Task objective> Return each line of the material below exactly. Begin at the first and end on the line with "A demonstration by".

Collected material>
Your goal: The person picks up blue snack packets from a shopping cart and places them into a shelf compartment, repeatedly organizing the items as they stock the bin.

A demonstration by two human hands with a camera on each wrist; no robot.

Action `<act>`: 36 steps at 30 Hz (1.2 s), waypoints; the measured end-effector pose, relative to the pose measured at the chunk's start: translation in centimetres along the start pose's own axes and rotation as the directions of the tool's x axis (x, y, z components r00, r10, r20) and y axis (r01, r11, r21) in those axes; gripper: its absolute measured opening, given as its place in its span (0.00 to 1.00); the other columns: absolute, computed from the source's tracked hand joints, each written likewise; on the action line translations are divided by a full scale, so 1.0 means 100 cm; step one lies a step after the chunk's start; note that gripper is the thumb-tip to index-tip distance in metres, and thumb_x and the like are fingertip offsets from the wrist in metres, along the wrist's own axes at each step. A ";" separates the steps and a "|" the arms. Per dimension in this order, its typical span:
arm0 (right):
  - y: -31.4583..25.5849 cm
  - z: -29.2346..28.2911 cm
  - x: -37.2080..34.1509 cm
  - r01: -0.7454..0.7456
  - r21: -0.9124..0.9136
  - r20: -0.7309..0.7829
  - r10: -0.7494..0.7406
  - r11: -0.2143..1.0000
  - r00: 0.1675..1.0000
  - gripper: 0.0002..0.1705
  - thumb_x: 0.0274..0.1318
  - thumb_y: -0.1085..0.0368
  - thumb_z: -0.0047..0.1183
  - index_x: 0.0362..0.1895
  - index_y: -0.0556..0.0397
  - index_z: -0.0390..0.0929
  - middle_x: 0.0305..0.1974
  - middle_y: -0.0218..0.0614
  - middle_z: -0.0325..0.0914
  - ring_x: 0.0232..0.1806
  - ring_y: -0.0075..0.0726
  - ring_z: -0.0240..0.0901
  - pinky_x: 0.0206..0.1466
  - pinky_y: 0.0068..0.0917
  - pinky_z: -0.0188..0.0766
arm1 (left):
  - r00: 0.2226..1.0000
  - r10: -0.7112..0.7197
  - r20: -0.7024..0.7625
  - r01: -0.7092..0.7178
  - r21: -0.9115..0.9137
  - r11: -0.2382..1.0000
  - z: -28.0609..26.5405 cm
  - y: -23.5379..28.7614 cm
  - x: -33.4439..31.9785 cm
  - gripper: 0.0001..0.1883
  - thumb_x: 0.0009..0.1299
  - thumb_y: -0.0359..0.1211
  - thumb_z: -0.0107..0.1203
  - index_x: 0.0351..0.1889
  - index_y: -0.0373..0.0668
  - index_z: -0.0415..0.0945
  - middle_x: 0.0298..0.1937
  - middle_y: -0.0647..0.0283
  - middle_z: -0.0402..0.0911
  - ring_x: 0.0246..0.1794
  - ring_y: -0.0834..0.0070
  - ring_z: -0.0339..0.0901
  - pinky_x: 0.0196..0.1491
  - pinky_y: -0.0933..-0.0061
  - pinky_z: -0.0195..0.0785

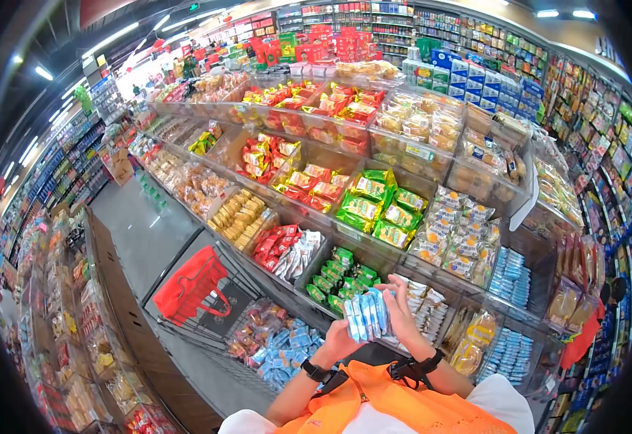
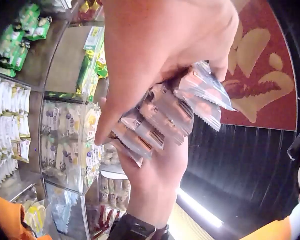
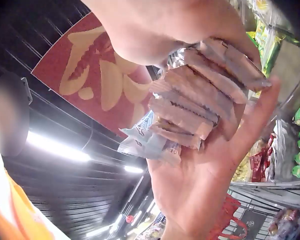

Exercise output>
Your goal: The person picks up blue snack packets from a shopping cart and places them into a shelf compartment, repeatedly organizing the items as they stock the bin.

A demonstration by two human hands with a camera on each wrist; no robot.

This is the complete answer.